● **Instructions to follow**:
From the data underneath, reproduce exactly the stretch that begins at the line with "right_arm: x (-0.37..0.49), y" and ends after the line with "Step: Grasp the".

● **Data excerpts**:

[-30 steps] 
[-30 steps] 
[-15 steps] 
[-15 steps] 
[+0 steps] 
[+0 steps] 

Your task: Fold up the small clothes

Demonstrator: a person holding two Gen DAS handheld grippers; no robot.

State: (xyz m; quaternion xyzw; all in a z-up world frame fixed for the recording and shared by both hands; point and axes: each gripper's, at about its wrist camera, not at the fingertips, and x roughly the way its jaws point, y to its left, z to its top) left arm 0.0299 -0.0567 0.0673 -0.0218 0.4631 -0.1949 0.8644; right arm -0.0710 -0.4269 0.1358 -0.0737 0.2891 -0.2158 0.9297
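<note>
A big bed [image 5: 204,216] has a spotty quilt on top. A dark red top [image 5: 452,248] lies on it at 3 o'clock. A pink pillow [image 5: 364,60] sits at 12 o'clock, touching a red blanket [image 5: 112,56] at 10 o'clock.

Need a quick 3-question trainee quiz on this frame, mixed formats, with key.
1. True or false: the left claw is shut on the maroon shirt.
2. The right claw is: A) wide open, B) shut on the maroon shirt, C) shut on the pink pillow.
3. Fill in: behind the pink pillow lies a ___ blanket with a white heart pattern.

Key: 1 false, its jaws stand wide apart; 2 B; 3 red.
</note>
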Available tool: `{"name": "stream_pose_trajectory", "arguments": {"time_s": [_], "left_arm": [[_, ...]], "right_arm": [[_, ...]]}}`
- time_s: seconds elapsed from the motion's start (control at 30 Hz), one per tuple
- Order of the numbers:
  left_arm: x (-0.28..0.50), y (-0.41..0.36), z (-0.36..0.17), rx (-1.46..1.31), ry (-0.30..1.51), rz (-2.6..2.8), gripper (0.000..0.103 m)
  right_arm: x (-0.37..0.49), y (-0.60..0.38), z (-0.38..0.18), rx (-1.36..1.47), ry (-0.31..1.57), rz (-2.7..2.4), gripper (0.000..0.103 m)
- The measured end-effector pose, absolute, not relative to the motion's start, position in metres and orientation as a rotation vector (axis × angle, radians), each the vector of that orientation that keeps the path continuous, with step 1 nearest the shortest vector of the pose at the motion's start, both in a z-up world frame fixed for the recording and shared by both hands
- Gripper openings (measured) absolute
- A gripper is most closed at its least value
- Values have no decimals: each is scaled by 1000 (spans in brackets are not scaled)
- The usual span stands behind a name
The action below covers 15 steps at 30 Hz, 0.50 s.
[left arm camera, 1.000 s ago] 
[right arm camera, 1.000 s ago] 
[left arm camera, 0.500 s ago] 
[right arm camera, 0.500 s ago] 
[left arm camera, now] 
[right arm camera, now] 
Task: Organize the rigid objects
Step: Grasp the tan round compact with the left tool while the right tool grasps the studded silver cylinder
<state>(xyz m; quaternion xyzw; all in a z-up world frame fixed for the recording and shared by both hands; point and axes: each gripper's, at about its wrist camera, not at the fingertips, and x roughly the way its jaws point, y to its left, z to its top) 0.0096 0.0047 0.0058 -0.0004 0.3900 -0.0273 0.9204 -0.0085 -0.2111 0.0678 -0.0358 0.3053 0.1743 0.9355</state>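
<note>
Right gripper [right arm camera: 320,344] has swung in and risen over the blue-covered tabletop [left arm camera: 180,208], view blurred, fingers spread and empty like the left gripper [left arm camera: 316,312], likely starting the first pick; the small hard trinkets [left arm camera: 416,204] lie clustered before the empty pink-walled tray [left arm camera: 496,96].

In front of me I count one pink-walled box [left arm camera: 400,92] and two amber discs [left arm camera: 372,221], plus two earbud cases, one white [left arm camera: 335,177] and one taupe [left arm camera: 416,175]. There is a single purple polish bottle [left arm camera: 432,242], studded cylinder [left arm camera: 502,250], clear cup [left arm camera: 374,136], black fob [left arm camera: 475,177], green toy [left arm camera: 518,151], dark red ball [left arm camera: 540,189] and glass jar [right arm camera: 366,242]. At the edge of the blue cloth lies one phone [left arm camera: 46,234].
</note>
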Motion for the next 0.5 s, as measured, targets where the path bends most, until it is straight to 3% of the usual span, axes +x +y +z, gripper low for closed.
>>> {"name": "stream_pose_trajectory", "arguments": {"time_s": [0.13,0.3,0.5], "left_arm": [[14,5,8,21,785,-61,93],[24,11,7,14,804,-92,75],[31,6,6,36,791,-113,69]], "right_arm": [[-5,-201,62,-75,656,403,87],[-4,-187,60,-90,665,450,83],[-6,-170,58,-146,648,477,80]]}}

● **Task response**:
  right_arm: x (-0.37..0.49), y (-0.60..0.38), z (-0.38..0.18), rx (-1.36..1.47), ry (-0.31..1.57), rz (-2.7..2.4), gripper (0.000..0.103 m)
- The measured end-effector pose, absolute, not relative to the motion's start, position in metres and orientation as a rotation vector (axis × angle, radians), each the vector of that orientation that keeps the path continuous, with step 1 nearest the shortest vector of the pose at the motion's start, both in a z-up world frame fixed for the recording and shared by both hands
- Gripper openings (measured) absolute
- A gripper is most closed at its least value
- Values have no decimals: each is scaled by 1000 (spans in brackets are not scaled)
- The usual span stands behind a name
The action below covers 15 steps at 30 Hz, 0.50 s.
[left arm camera, 1.000 s ago] 
[right arm camera, 1.000 s ago] 
[left arm camera, 0.500 s ago] 
[right arm camera, 0.500 s ago] 
[left arm camera, now] 
[right arm camera, now] 
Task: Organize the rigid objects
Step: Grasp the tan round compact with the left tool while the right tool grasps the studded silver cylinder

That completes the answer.